@jose.espana/docstream
v0.1.3
Published
A universal Node.js & Browser library to parse any office document — legacy or modern — into plain text, structured AST or Markdown. Supports DOCX, XLSX, PPTX, ODT, ODS, ODP, PDF, RTF and legacy formats DOC, XLS, PPT. Built for AI pipelines, RAG systems a
Maintainers
Readme
Docstream
A universal Node.js & Browser library to parse any office document — legacy or modern — into structured text, AST or Markdown.

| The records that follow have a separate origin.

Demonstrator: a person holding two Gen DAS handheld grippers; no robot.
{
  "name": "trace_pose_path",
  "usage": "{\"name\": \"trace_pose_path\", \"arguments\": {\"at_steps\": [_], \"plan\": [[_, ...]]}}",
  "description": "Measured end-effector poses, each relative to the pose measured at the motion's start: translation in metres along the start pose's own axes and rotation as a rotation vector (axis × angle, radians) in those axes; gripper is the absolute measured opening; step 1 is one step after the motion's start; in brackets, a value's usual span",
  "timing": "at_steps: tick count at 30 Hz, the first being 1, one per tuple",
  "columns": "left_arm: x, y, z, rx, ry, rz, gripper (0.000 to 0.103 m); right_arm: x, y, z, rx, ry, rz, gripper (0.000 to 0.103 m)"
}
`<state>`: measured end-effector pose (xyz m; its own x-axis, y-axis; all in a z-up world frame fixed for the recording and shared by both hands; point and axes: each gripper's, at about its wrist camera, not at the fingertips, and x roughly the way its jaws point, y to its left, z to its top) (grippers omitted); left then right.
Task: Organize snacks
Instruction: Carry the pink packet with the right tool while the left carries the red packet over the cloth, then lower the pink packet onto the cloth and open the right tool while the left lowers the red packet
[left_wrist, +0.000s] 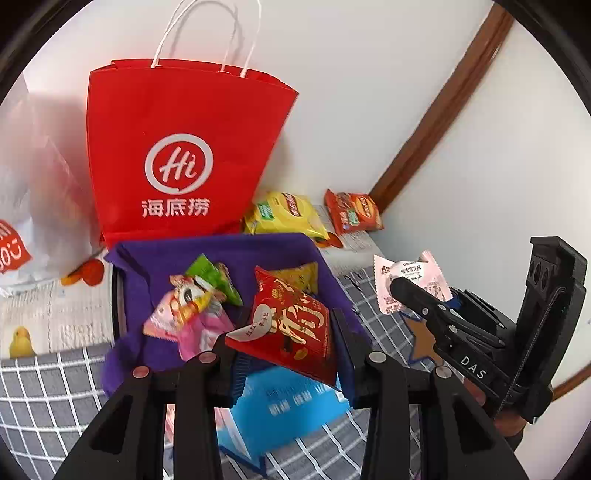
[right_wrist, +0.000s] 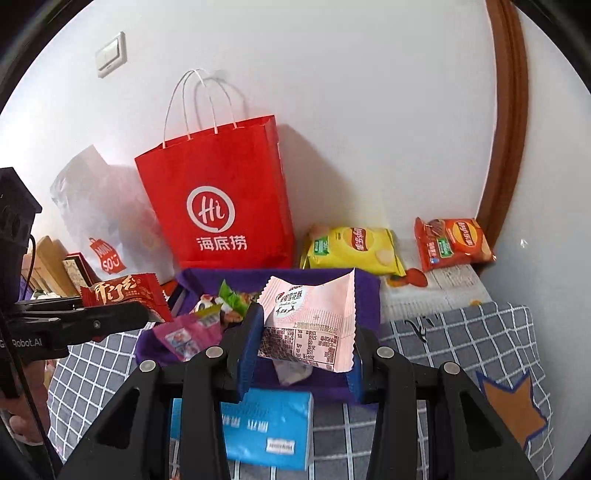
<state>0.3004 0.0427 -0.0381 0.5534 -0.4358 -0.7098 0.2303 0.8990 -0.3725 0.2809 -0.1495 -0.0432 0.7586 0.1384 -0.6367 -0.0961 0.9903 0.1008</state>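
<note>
My left gripper (left_wrist: 284, 347) is shut on a red snack packet (left_wrist: 295, 328) and holds it above the near edge of the purple fabric basket (left_wrist: 221, 251). The same red snack packet (right_wrist: 125, 295) shows at the left of the right wrist view. My right gripper (right_wrist: 299, 343) is shut on a pale pink snack packet (right_wrist: 314, 317), also over the purple fabric basket (right_wrist: 369, 295). From the left wrist view that pink packet (left_wrist: 410, 280) hangs to the right of the basket. Several small snacks (left_wrist: 192, 306) lie inside the basket.
A red paper bag (left_wrist: 184, 147) stands against the wall behind the basket, with a white plastic bag (left_wrist: 37, 184) to its left. A yellow chip bag (right_wrist: 354, 247) and an orange chip bag (right_wrist: 450, 243) lie by the wall. A blue tissue pack (right_wrist: 266, 424) lies on the checked cloth (right_wrist: 461, 339).
</note>
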Motion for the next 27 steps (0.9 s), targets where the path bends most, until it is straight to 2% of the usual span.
{"name": "trace_pose_path", "arguments": {"at_steps": [12,20,27], "plan": [[0.023,0.02,0.025,0.004,-0.018,0.061,0.038,0.047,0.006,0.036,-0.03,0.003,0.019,0.041],[0.053,0.05,0.02,-0.042,0.029,0.072,0.038,0.091,0.012,0.023,-0.061,0.07,0.03,0.04],[0.06,0.065,0.019,-0.062,0.034,0.084,0.038,0.114,0.008,0.015,-0.076,0.115,0.021,0.04]]}}
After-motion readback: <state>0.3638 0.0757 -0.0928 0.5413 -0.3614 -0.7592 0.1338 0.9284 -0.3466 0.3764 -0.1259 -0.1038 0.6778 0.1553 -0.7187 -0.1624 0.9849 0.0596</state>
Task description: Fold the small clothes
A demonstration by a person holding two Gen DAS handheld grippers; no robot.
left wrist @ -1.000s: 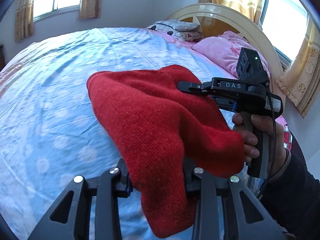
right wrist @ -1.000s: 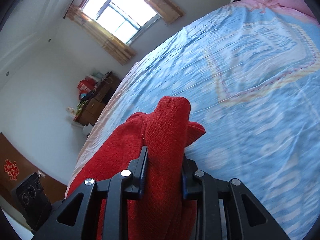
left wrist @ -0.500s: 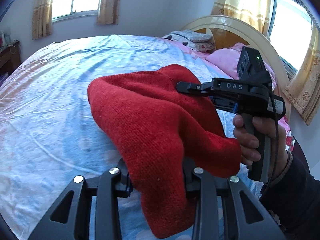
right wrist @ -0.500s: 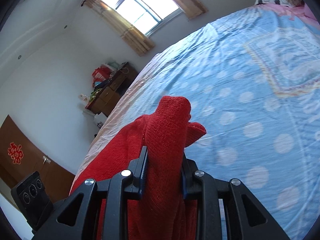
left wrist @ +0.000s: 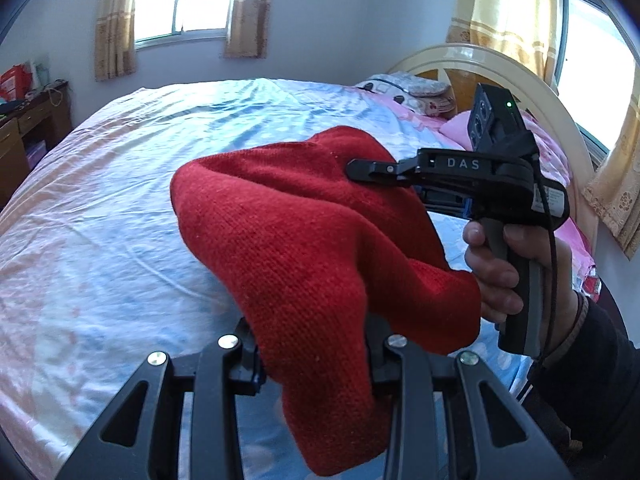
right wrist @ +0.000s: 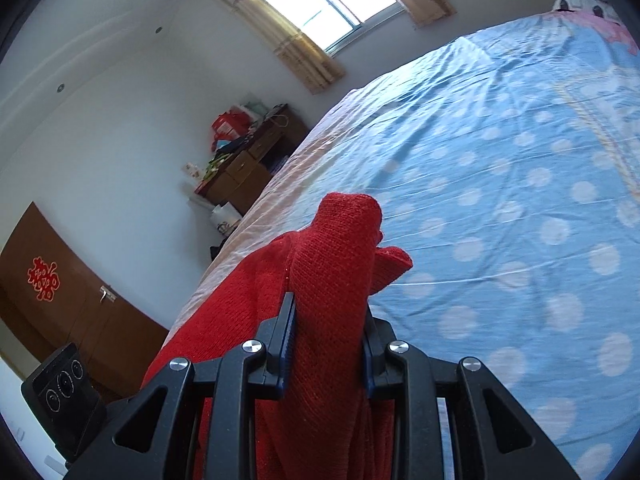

Supports doc, xls, ppt, docx, xlsx, pptx, odt, ods, odp, pdf, rtf and more.
Supported Formats
| Format | Extension | Type |
|--------|-----------|------|
| Word (OOXML) | .docx | Modern |
| Excel (OOXML) | .xlsx | Modern |
| PowerPoint (OOXML) | .pptx | Modern |
| OpenDocument Text | .odt | Modern |
| OpenDocument Spreadsheet | .ods | Modern |
| OpenDocument Presentation | .odp | Modern |
| PDF | .pdf | Modern |
| Rich Text Format | .rtf | Legacy |
| Word 97-2003 | .doc | Legacy |
| Excel 97-2003 | .xls | Legacy |
| PowerPoint 97-2003 | .ppt | Legacy |
Note on accuracy: Document conversion is inherently imperfect. While docstream strives for high-fidelity extraction, no parser can guarantee 100% accuracy across all document variations. Formatting, layout, and content may differ slightly from the original — especially for complex documents, legacy formats (DOC, XLS, PPT), and PDF files. Results are designed to be readable and usable for text extraction, search indexing, RAG pipelines, and AI workflows, but should not be considered pixel-perfect reproductions of the source documents.
Install
npm i @jose.espana/docstreamCommand Line Usage
Parse any office file directly from the terminal. Returns the full AST as JSON by default, or plain text with --toText.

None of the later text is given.